**What needs to be done:** Give again, unaltered, the lines of the listing below that run from the line having "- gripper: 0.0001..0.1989" through the line having "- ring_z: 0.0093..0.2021".

**Recorded information:**
::::::

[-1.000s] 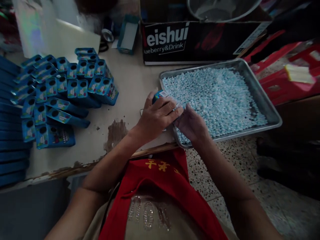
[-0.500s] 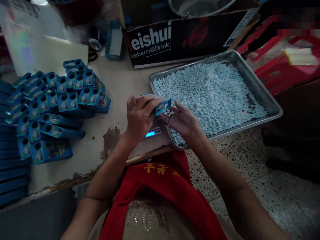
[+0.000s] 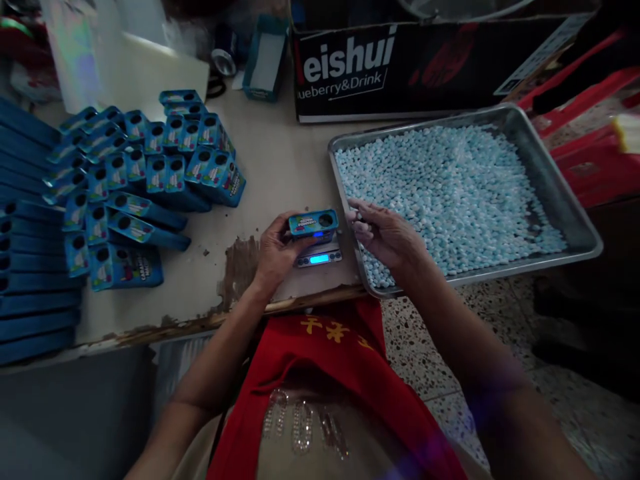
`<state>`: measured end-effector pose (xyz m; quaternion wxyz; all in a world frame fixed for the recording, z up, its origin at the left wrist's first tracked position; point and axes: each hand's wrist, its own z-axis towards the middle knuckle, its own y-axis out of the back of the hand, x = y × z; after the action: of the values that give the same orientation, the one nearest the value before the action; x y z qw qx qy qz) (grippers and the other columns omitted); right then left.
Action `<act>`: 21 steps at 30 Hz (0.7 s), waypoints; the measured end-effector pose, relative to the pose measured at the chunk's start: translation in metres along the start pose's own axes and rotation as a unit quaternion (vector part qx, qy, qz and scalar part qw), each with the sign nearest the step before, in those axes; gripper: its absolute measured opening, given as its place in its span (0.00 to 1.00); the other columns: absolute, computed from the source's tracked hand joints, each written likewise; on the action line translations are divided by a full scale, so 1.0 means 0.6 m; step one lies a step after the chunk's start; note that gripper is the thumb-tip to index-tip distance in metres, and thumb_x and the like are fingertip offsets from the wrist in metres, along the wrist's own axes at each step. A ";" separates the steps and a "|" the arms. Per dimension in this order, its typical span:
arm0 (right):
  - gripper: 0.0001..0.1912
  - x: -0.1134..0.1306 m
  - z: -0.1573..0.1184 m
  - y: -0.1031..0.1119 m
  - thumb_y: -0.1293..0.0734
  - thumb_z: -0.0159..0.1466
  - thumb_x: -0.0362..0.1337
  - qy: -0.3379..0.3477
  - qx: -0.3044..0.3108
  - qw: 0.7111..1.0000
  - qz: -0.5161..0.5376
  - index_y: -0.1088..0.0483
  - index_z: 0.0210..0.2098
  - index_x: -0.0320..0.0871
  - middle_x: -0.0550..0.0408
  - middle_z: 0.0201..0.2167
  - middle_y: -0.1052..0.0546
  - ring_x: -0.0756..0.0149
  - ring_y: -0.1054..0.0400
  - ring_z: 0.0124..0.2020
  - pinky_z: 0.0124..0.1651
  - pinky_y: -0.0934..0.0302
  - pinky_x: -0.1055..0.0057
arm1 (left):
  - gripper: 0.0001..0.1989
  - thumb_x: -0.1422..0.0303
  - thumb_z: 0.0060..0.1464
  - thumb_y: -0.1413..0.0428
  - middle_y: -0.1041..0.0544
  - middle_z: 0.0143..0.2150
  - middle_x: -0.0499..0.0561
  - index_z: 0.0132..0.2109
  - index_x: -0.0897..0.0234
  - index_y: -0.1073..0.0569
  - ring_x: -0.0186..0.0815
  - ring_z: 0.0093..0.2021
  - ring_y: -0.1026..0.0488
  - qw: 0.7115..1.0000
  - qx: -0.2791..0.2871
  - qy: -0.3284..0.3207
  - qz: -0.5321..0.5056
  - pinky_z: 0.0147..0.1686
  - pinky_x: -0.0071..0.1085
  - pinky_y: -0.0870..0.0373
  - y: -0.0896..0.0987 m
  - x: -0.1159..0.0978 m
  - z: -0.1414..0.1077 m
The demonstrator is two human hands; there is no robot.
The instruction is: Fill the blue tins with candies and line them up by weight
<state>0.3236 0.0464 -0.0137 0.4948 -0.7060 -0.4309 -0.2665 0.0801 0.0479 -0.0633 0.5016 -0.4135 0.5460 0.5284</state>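
Note:
My left hand (image 3: pixel 277 248) grips a small blue candy box (image 3: pixel 306 225) by its left end. The box stands on or just over a small digital scale (image 3: pixel 333 257), its holed top facing up; contact with the scale is hard to make out. Above the near left edge of a metal tray (image 3: pixel 525 265), my right hand (image 3: pixel 383 233) is half curled with the fingertips drawn together. A few pale candies show between its fingers. Light blue and white candies (image 3: pixel 450 193) cover most of the tray.
Many blue boxes (image 3: pixel 165 173) stand grouped on the table's left, with more stacked at the far left. Behind are a black carton (image 3: pixel 350 73), an open teal box (image 3: pixel 265 63) and a can (image 3: pixel 224 52). A red chair or stool (image 3: pixel 580 170) stands right of the tray.
My left hand has turned the box from tilted over my right palm to upright at the scale. My right hand has moved off the box and its fingers have curled in. The view has shifted.

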 end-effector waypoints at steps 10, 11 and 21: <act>0.06 0.078 -0.018 -0.077 0.19 0.69 0.40 0.054 0.100 0.976 -0.185 0.17 0.38 0.47 0.56 0.35 0.18 0.73 0.37 0.26 0.29 0.39 0.73 | 0.30 0.58 0.54 0.22 0.13 0.59 0.56 0.62 0.56 0.17 0.48 0.61 0.15 0.999 -0.036 0.002 0.025 0.67 0.47 0.18 0.092 -0.020 -0.026; 0.05 0.079 -0.017 -0.079 0.19 0.68 0.38 0.052 0.105 0.975 -0.187 0.16 0.39 0.47 0.55 0.35 0.18 0.73 0.37 0.27 0.29 0.39 0.72 | 0.28 0.60 0.53 0.23 0.13 0.57 0.56 0.60 0.56 0.17 0.48 0.60 0.15 0.998 -0.058 0.011 0.023 0.66 0.47 0.17 0.110 -0.021 -0.034; 0.07 0.054 -0.024 -0.088 0.17 0.60 0.39 0.074 0.094 0.960 -0.253 0.12 0.38 0.48 0.57 0.32 0.17 0.74 0.39 0.25 0.26 0.45 0.72 | 0.18 0.62 0.52 0.25 0.13 0.48 0.53 0.49 0.58 0.16 0.43 0.51 0.14 0.985 -0.163 0.062 0.003 0.56 0.38 0.14 0.168 -0.014 -0.068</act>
<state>0.2942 0.0513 0.0426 0.5058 -0.5023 -0.5812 -0.3926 -0.0220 0.0168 -0.0412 0.3911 -0.5205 0.4841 0.5847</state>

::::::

**Output:**
  - gripper: 0.0001..0.1989
  - thumb_x: -0.1422..0.0303
  - thumb_z: 0.0060..0.1464
  - thumb_y: -0.1413..0.0428
  - middle_y: -0.1041..0.0544
  - middle_z: 0.0143..0.2150
  - middle_x: -0.0499..0.0561
  - index_z: 0.0132..0.2109
  - index_x: -0.0897..0.0234
  - index_y: -0.1073..0.0569
  - ring_x: -0.0186..0.0815
  - ring_z: 0.0093..0.2021

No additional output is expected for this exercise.